» What to work on: Copy out all lines of the material below in which "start" occurs.

» Supplied data:
►

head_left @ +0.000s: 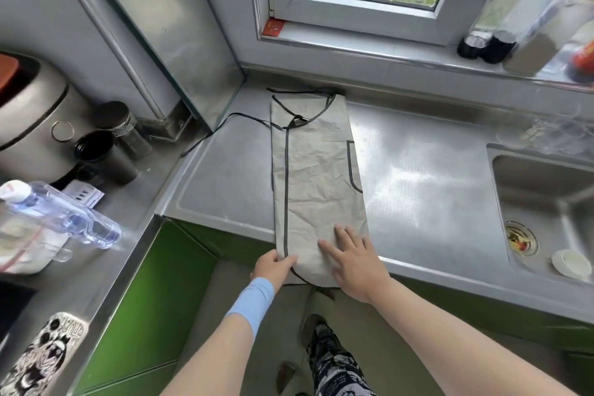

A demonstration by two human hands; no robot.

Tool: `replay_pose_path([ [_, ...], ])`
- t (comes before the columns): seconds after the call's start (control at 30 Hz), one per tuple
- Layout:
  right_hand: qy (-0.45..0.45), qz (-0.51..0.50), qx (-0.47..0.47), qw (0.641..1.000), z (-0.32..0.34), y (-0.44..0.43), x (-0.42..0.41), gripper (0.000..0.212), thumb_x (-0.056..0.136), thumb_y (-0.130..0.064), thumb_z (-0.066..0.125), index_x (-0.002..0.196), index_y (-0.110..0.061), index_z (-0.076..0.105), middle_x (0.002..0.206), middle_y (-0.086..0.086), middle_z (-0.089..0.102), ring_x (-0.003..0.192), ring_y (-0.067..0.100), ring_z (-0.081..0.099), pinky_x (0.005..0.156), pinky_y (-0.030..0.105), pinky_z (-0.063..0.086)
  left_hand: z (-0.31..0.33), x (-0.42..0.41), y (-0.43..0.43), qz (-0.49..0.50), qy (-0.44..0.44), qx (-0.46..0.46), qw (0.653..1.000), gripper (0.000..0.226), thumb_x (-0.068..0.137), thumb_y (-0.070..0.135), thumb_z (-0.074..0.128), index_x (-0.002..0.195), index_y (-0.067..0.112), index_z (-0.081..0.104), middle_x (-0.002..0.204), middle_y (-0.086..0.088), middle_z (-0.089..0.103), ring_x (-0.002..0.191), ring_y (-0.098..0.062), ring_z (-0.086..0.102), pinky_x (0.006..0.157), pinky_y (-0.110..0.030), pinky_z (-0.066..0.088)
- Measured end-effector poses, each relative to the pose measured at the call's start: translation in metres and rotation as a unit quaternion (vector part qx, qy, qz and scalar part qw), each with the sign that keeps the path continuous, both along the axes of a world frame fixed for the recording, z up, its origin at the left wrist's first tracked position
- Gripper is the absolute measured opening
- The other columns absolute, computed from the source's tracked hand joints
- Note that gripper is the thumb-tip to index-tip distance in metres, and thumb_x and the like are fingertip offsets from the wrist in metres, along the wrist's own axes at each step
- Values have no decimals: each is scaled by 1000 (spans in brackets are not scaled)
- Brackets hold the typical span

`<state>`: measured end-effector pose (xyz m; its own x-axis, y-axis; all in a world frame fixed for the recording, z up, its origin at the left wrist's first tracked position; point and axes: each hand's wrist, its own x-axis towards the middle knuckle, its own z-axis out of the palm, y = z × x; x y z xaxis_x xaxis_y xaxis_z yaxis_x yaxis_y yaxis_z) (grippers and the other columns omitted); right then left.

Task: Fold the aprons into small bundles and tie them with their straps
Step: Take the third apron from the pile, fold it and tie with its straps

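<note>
A grey apron (316,177) with dark trim lies folded into a long narrow strip on the steel counter (427,186), its near end hanging over the front edge. Its dark straps (225,125) trail off to the left at the far end. My left hand (273,267) pinches the near left corner of the apron, thumb on top of the cloth. My right hand (353,260) lies flat on the near end of the apron with fingers spread.
A sink (546,202) with a white cup is to the right. A glass panel (180,51) stands at the back left. Dark jars (109,151), a rice cooker (29,112) and a plastic bottle (64,212) crowd the left counter. Bottles line the window sill.
</note>
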<state>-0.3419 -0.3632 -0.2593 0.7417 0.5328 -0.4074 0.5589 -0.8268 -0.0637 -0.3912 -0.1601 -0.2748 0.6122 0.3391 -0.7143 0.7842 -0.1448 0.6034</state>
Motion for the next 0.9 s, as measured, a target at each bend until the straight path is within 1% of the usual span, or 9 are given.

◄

» Answer section:
- t (comes before the columns): seconds after the call's start (control at 30 Hz), one per tuple
- Measured end-effector poses, each relative to the pose measured at the call's start: translation in metres and rotation as a unit quaternion (vector part qx, qy, qz and scalar part qw), each with the sign that keeps the path continuous, both along the axes of a world frame fixed for the recording, z up, its origin at the left wrist's first tracked position

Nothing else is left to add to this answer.